Persebaya adalah tim besar dengan sejarah panjang dan tradisi sepak bola yang kuat. Klub kebanggaan arek-arek Suroboyo ini didirikan jauh sebelum Republik Indonesia merdeka. Sampai hari ini, Persebaya adalah salah satu tim dengan prestasi paling banyak di kancah persepak bolaan Indonesia. Bajul Ijo berhasil menjadi kampiun Perserikatan sebanyak tujuh kali dan telah mengoleksi dua trofi Liga Indonesia. Di samping itu, Persebaya mungkin merupakan tim yang paling banyak mengecap gelar di kasta kedua kompetisi sepak bola tanah air dengan tiga gelar (2003, 2006, dan 2017). Yang lebih penting, meski Persebaya sempat mati suri, kompetisi internalnya tidak pernah berhenti menghasilkan talenta-talenta muda bagi masa depan sepak bola Indonesia.
Persebaya juga didukung oleh suporter fanatik yang loyal. Di tengah pembekuan PSSI, Bonek tak pernah lelah memperjuangkan kebangkitan Persebaya dengan cara yang terhormat. Dalam dua musim terakhir, Bonek mampu menampilkan identitas sebagai suporter yang kaya akan kreativitas. Chant-chant baru dengan nada yang merdu dan lirik-lirik heroik terus dinyayikan untuk mengobarkan semangat para pahlawan di lapangan. Bonek juga loyal dalam menyokong keberlangsungan tim yang dibelanya. Hingga pekan ke-30, laga kandang Green Force telah ditonton oleh 416.377 suporter. Di sisi lain, Bonek juga menjadi konsumen setia Persebaya Store yang hingga saat ini sudah berjumlah 16 gerai. Baik jumlah penonton maupun store, Persebaya adalah juaranya. Jauh meninggalkan para pesaingnya di Liga Indonesia.
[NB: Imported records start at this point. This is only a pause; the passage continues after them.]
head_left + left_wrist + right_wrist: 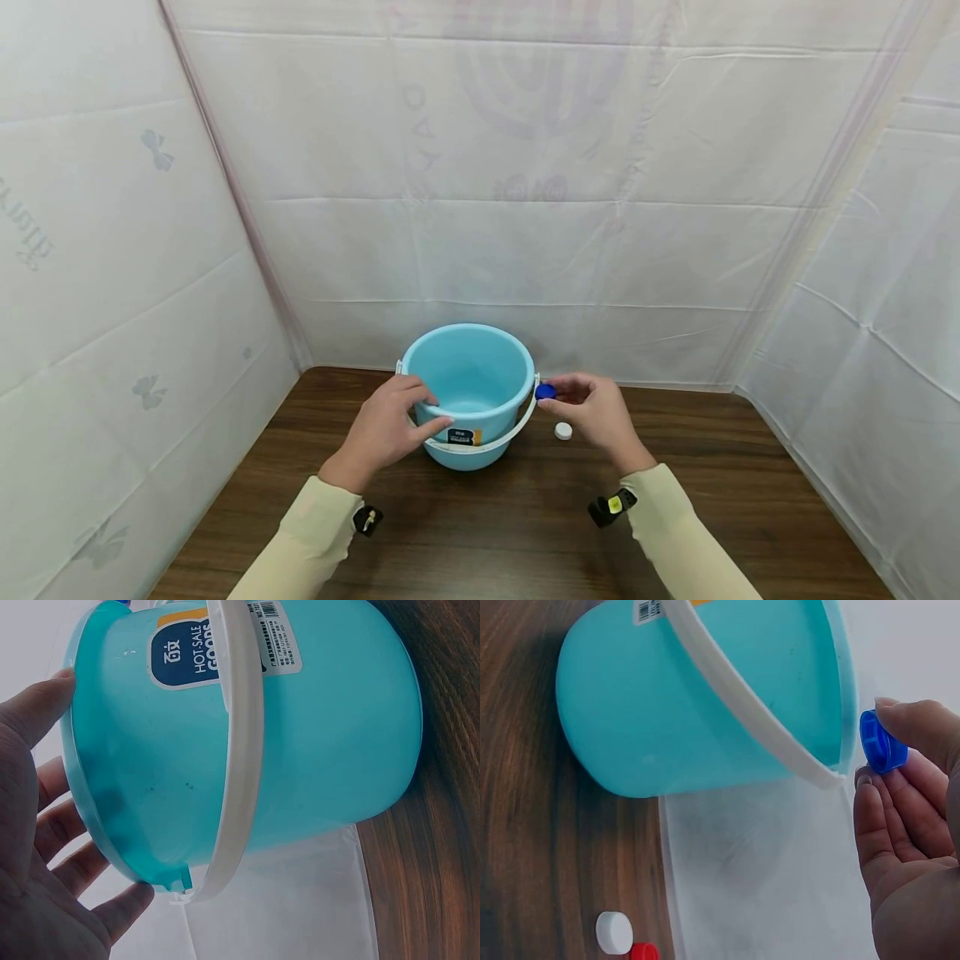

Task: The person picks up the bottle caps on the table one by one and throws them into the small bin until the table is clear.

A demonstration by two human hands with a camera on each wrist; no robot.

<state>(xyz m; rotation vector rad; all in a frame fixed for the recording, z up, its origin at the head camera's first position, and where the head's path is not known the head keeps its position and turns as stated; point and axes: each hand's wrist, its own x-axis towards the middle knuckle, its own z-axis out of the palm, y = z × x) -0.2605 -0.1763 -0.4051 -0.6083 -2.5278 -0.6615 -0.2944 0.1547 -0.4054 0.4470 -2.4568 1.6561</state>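
Note:
A light blue bucket (459,443) with a white handle (517,427) hanging down across its front stands upright on the table. My left hand (384,421) holds the bucket's rim at the front left, the thumb on the near side and the other fingers reaching over the edge. Between thumb and fingertips, my right hand (592,408) pinches a blue bottle cap (883,741). This cap is beside the bucket's rim at the right, near the handle's joint. Below the right hand a white bottle cap (562,431) lies on the table.
A red cap (644,952) lies by the white one in the right wrist view; the hand hides it in the head view. The brown wood-grain table (480,533) is bordered by pale sheet walls (480,250) behind and at both sides.

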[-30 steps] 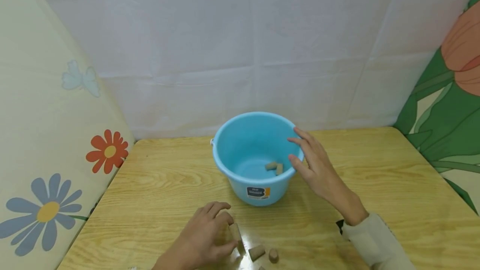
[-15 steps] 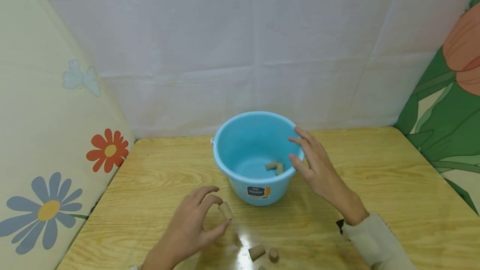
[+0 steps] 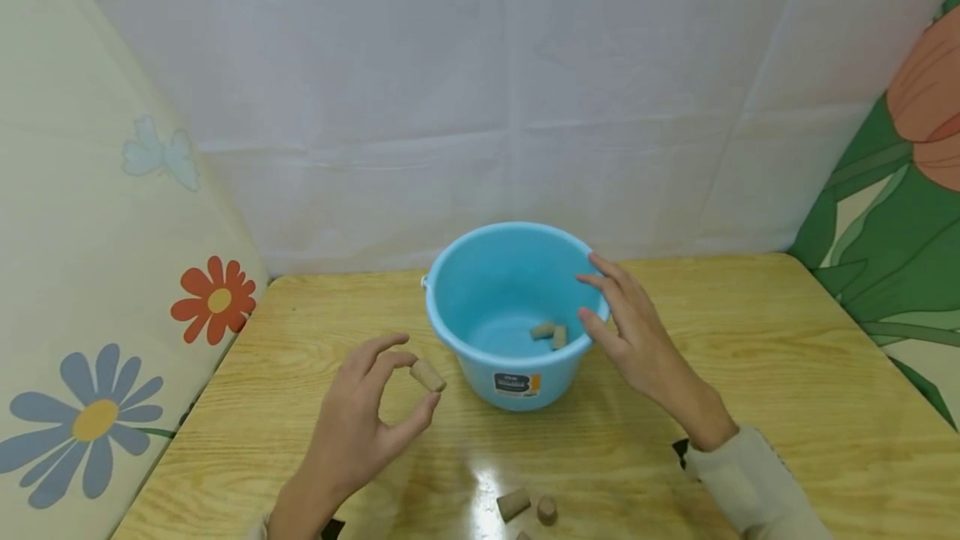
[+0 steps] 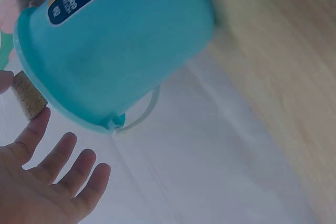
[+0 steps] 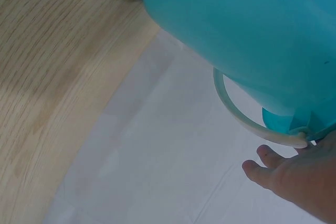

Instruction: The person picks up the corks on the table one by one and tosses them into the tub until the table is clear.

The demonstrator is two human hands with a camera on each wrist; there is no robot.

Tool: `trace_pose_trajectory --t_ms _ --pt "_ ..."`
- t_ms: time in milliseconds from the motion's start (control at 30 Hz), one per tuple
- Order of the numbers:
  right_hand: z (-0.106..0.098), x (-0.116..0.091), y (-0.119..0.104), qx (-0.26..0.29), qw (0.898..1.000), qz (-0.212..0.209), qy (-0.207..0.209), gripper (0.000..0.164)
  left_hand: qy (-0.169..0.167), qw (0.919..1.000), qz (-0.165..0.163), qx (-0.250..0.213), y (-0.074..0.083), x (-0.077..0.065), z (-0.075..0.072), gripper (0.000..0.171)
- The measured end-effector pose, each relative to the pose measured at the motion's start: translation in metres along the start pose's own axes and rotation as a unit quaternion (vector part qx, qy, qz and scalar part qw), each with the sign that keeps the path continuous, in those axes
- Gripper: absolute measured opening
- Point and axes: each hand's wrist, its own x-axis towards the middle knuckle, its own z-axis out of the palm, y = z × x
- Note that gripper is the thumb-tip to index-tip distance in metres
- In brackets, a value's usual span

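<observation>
My left hand point(image 3: 352, 423) pinches a short tan cork point(image 3: 428, 375) between thumb and fingertips, to the left of the light blue bucket point(image 3: 517, 377). In the left wrist view the held cork point(image 4: 30, 97) overlaps the bucket's rim, and the other fingers are spread apart. My right hand point(image 3: 633, 340) holds the bucket's rim on its right side, thumb and some fingers reaching over the edge. The right wrist view shows other fingers point(image 5: 262, 169) outside, beside the pale handle point(image 5: 236, 111). Inside the bucket lie two corks point(image 3: 559, 337).
Near the front edge of the wooden table point(image 3: 315, 332), one cork point(image 3: 513, 505) lies on its side and another cork point(image 3: 547, 511) stands upright. A third piece is cut off by the frame. A white cloth point(image 3: 375, 107) hangs behind, with flower-printed panels on both sides.
My left hand has lifted the cork from the table and moved it up and to the left, beside the bucket. The right hand and the bucket have stayed in place.
</observation>
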Motion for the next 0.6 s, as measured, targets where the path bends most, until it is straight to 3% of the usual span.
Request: trace_pose_trajectory --t_ms 167,600 --pt "0.0 0.001 0.0 0.001 1.0 0.001 -0.002 0.047 0.029 0.9994 0.014 -0.011 -0.001 0.013 -0.003 0.033" --pt "0.0 0.001 -0.001 0.001 1.0 0.005 -0.005 0.047 0.025 0.9989 -0.024 -0.031 0.001 0.033 0.0 0.036"
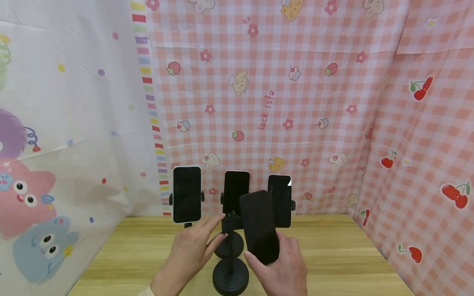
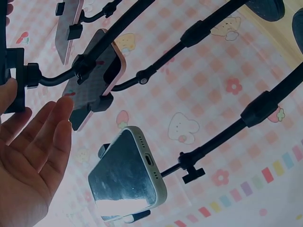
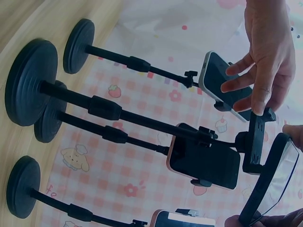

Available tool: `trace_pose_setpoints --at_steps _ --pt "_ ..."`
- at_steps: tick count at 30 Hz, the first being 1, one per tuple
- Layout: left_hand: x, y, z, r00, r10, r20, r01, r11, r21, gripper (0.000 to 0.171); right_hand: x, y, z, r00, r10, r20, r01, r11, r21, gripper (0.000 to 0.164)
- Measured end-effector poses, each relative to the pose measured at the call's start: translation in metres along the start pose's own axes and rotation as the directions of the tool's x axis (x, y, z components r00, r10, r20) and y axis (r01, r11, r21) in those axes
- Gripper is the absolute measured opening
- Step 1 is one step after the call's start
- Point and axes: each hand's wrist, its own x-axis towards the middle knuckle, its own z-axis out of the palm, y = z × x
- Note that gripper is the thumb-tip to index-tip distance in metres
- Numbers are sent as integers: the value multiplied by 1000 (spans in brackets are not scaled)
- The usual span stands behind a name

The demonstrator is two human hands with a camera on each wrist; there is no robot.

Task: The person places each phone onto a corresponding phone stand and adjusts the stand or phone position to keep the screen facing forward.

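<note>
A black phone stand stands in front, with a phone clamp at its top. My left hand pinches one end of that clamp between thumb and fingertip, the other fingers loosely spread. My right hand grips a dark phone by its lower part, thumb and fingers along opposite edges. In the right wrist view that phone's edge lies right at the clamp's far end. Behind, a white-framed phone, a middle phone and a right-hand phone sit upright in their own stands.
The stands' round bases, such as the one behind the front stand, rest on a wooden table. A pink checked cloth hangs behind and to the right. A white patterned cloth hangs on the left.
</note>
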Motion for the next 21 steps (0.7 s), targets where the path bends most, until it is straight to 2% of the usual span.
trace_pose_setpoints --at_steps 9,21 --pt "1 1 1 999 33 -30 -33 999 17 43 -2 -4 5 1000 -24 -8 25 999 35 83" --pt "3 5 2 998 38 -41 -36 998 49 42 -6 -9 10 998 -53 -20 55 996 66 84"
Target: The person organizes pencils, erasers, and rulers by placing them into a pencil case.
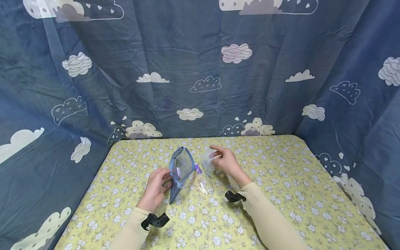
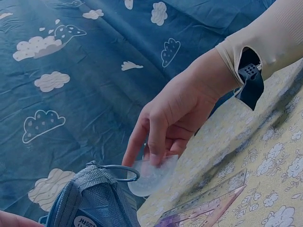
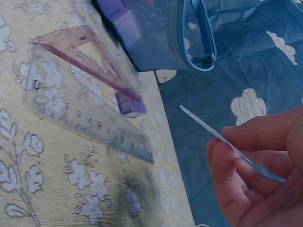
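Pouch [image 1: 186, 163] stood gripped in my left hand [image 1: 157, 185], probably to spread its mouth wide; my right hand [image 1: 227, 162] pinched a thin translucent piece [image 1: 207, 160]; clear ruler [image 3: 85, 106] lay between both hands.

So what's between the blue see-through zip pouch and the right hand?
In the head view: a small purple block, clear plastic ruler, pinkish plastic triangle, plus the rounded whitish sheet the right hand pinches.

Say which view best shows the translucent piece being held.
Left wrist: the translucent piece shows broad and fairly large there, though the right hand covers part. The right wrist view has it almost edge-on; the head view shows it small and pale.
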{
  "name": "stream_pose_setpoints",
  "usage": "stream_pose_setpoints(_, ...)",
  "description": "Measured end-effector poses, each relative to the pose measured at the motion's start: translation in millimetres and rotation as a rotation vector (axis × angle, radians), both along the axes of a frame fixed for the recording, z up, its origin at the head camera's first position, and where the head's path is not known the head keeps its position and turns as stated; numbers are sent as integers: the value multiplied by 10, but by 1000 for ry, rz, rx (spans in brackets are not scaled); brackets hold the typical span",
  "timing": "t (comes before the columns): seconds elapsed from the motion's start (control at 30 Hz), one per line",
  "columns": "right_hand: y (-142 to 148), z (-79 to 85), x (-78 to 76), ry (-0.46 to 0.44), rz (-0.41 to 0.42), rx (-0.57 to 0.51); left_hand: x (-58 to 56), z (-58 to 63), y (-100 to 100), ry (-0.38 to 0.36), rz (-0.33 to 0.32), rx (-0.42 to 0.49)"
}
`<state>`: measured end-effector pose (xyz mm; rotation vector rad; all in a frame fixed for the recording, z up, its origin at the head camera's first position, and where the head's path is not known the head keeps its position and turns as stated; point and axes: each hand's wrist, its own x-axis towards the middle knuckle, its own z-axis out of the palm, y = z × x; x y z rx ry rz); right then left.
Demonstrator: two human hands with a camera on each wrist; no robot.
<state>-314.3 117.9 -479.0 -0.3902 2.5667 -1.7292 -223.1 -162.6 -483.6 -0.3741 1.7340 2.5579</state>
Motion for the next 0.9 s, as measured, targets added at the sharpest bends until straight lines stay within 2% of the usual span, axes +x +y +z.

Dengan demikian, alangkah baiknya jika kita tidak melanjutkan rasa bangga terhadap julukan Persebaya sebagai “pembunuh raksasa”. Persebaya adalah tim besar. Oleh karena itu, selayaknya kita berpikir besar dan menjaga kebesaran Persebaya. Bagaimana cara yang harus ditempuh? Jajaran pelatih dan para pemain harus mampu meraih kemenangan dengan cara yang sportif di tiap laga tersisa demi menjaga marwah Bajul Ijo. Manajemen harus mampu meningkatkan kualitas layanan pada “konsumennya” yang sampai hari ini banyak dikeluhkan. Terakhir, sebagai suporter, kita harus tetap menjaga kreativitas, loyalitas, dan ketertiban demi Persebaya yang sustainable.
*) Irfan Ardhani, Bonek, tinggal di Brisbane.